Звонок среди ночи меня мало удивил. В последнее время я даже привык к таким звонкам.
Я встал с кушетки, пошел в прихожую.
— Да?
— Здорово, чего не спишь? — бодро спросил Никита.
— Не спится.
— Слушай, у меня к тебе такое дело… Ты завтра… то есть, уже сегодня утром свободен?
Я покосился на экран ноутбука. Недоверстанная полоса терпеливо ждала меня.
— Ну… как тебе сказать…
— Скажи, как есть. Дело у меня серьезное, Дениска.
— Тогда свободен.
— Вот и отлично. Давай встретимся с тобой в шесть, в парке на «Речном». Возле этого… поэта индийского… Ну, где в субботу пиво пили?
— У Рабиндраната Тагора, — подсказал я.
— Точняк. Ну и голова у тебя, Дениска. Прямо Вассерман. Ну как, ты будешь?
— Буду.
— Вот и отлично. До встречи.
Я положил телефон на столешницу. Снова поглядел на экран ноутбука. Буклет молчаливо звал меня, мол, приди Яблоков, и доверстай меня, наконец. Ничего, подождет мой буклет.

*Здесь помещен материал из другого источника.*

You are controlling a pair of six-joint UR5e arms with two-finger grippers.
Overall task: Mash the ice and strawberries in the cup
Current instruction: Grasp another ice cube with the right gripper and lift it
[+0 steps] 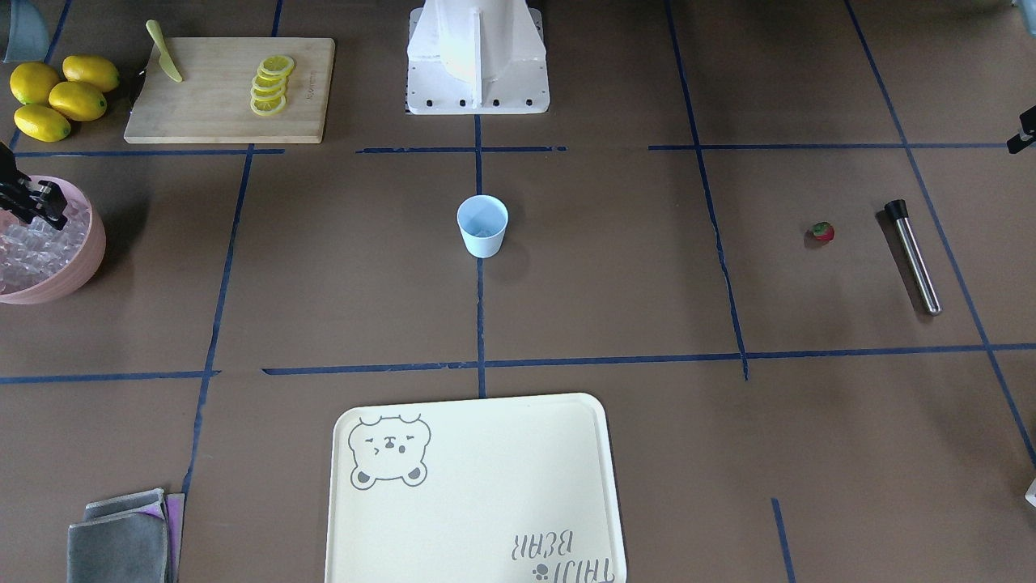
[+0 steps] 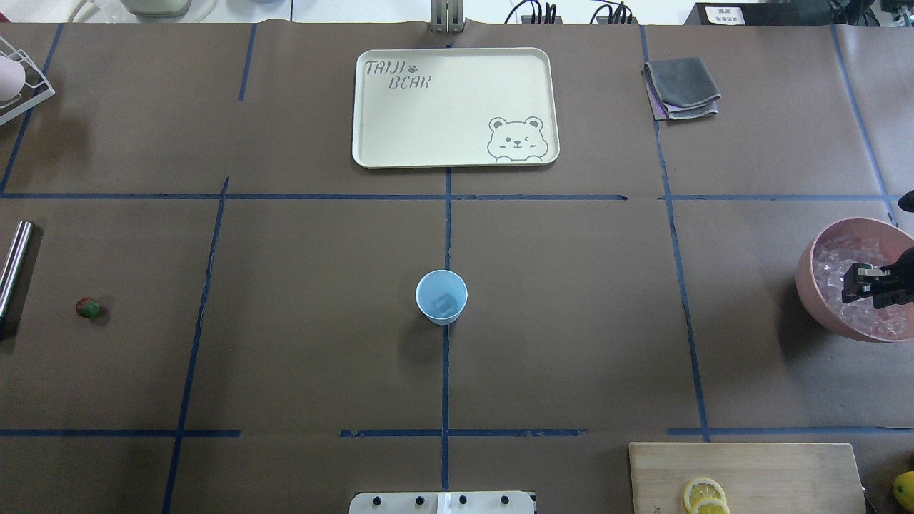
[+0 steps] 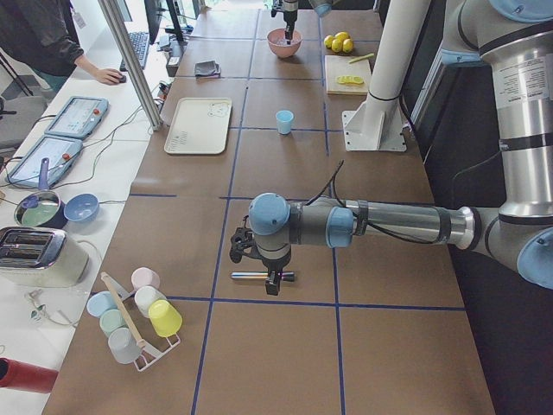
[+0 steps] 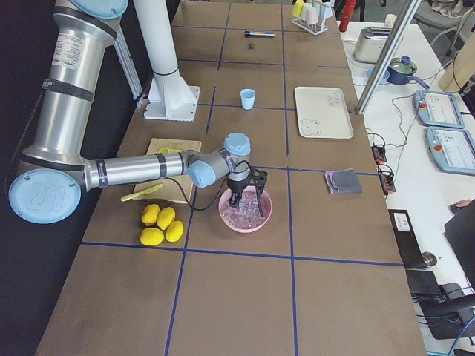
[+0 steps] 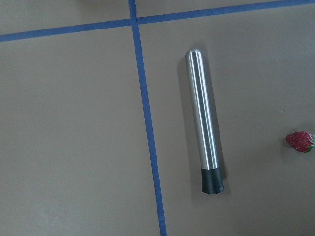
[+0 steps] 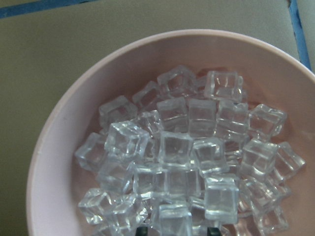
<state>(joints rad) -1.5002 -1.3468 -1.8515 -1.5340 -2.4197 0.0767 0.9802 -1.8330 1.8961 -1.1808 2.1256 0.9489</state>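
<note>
Ice cubes (image 6: 173, 147) fill the pink bowl (image 6: 56, 128). The right end effector (image 2: 857, 284) hovers above them, jaws apart and empty, likely to pick one for the cup (image 2: 441, 297). The left end effector (image 3: 244, 246) hangs above the muddler (image 5: 203, 128); I cannot tell how open it is.

Open counter around the cup; clutter at the edges

The cup (image 2: 441, 297) stands alone on bare counter (image 2: 571, 321), clear on every side; the tray (image 2: 457, 107) lies well beyond it; the pink bowl (image 2: 810, 285) sits at the robot's right edge, with the cutting board (image 1: 227, 105) and lemons (image 1: 61, 95) near its robot side; the right tool (image 2: 851, 285), fingers apart, fills the space over the heaped ice (image 6: 187, 152); the strawberry (image 1: 822, 232) lies just apart from the metal rod (image 1: 914, 257), open toward the cup.
</note>
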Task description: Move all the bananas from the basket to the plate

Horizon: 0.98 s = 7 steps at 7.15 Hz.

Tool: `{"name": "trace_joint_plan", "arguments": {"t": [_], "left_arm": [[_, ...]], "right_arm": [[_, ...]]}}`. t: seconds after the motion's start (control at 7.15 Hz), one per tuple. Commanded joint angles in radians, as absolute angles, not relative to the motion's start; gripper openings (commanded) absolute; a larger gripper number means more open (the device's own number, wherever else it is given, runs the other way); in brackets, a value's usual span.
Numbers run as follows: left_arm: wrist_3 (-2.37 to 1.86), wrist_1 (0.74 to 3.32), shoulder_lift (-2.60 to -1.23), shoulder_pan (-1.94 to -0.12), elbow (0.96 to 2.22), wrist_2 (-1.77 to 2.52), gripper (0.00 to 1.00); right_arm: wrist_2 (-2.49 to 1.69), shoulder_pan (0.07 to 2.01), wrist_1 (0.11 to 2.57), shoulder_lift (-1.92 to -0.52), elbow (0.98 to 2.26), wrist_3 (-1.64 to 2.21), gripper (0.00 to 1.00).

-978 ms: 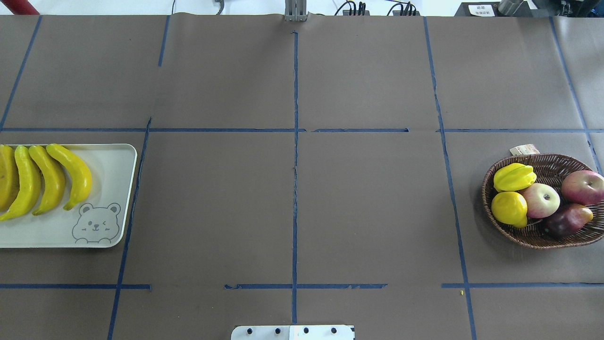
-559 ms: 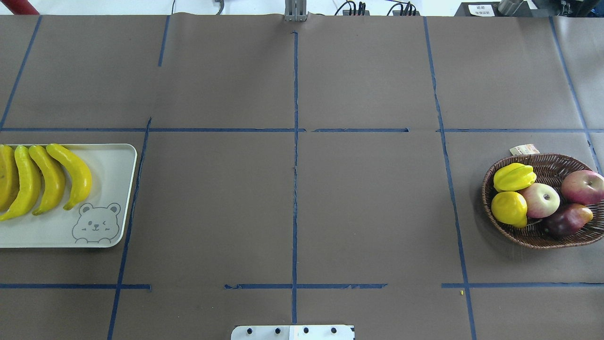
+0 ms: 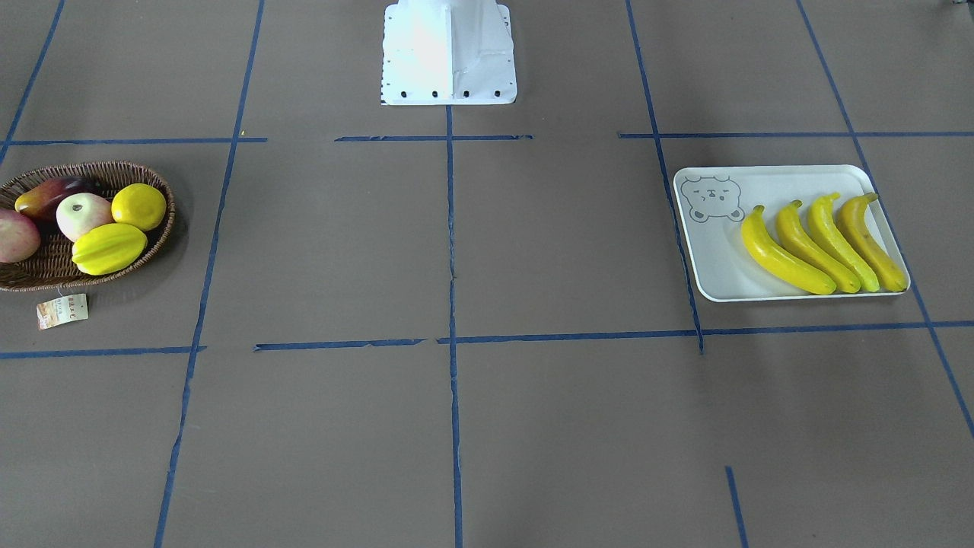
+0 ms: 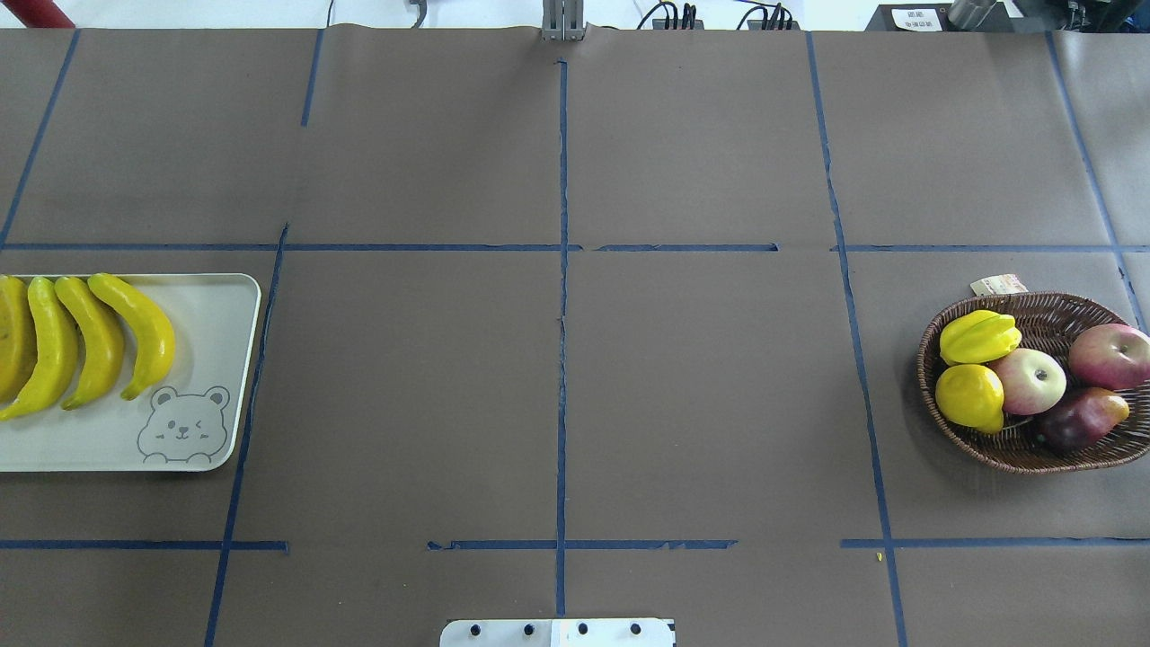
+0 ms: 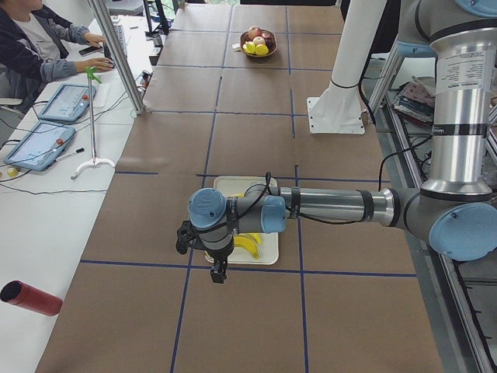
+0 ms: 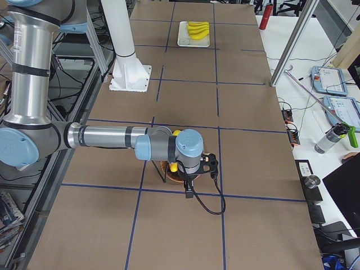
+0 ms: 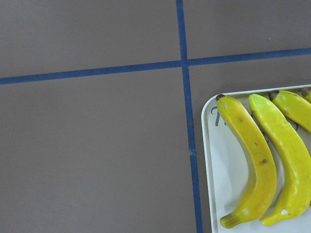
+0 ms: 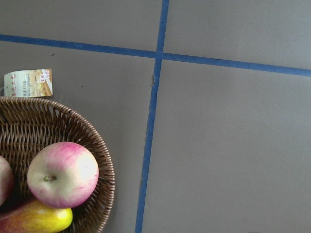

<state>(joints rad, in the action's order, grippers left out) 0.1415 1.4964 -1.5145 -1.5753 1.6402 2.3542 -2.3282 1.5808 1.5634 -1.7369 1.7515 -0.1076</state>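
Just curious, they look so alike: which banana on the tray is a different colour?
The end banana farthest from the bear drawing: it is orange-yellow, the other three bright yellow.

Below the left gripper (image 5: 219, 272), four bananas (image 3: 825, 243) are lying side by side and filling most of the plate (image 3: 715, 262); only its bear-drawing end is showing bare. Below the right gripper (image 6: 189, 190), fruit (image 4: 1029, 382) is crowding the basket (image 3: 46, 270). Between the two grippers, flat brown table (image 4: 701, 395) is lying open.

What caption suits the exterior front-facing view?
Four bananas lie side by side on the plate; the basket holds only other fruit.
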Motion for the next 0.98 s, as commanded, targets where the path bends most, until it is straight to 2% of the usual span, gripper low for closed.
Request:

Я прошел на кухню, раскрыл холодильник. Прищурился от яркого света, вытащил банку энергетика. Поболтал ей, открыл, чпокнув кольцом, сделал жадный глоток ледяной шипучей жидкости.
С банкой в руке вернулся обратно к компьютеру.
Что это ему понадобилось от меня в такую рань? Чего там у него стряслось?
* * *
В шесть часов я послушно приплелся на окраину парка у метро. На статуе индийского поэта мерцали дождевые капли.
Под утро дождь перестал, было сыро и туманно.
Долговязую фигуру Никиты я увидел издалека. Он топал своими военными ботинками по лужам, спрятав руки в карманы куртки защитного цвета, с маленьким ГДР-овским флажком на рукаве. На голову его был напялен капюшон спортивной кофты.
— Здорово, — пожимая мне руку, Никита мельком оглядел парк. — Слушай, такое дело…
Он встал вплотную к статуе, словно отгораживаясь ей от остального мира, еще раз пробежался глазами по окрестностям.
— Ты чего? — спросил я. — От хвоста ушел?
Он улыбнулся уголком рта.
— Вообще-то да, — сказал он совсем не весело. — Динь, я на некоторое время уйду из поля зрения. Недели на две примерно. Так надо, по работе. И мне очень нужно, чтобы у тебя на это время побыла одна моя вещь. Так будет надежнее.
— Что за вещь?
Он расстегнул куртку и вытащил из-под нее какой-то сверток, протянул его мне. Глаза его в очередной раз зыркнули по сторонам из-под капюшона.
— Надеюсь, это не бомба?
— Бомба, Динь, — он улыбнулся. — Бомба замедленного действия. Придержи ее у себя. Я потом заберу. Ты главное не волнуйся, это штука совсем неопасная…
Я пожал плечами. Спрятал сверток в карман куртки.
— А если что… — начал было Никита, но замолчал. Досадливо махнул рукой.
— Если что — что?
— Да нормально все будет. Но на крайняк, там внутри визитка есть. Если вдруг я на связь долго не вылезу, короче… А, забей! Все будет окей… Веришь мне?
— Даже не знаю почему, но верю, — пробормотал я, ухмыляясь.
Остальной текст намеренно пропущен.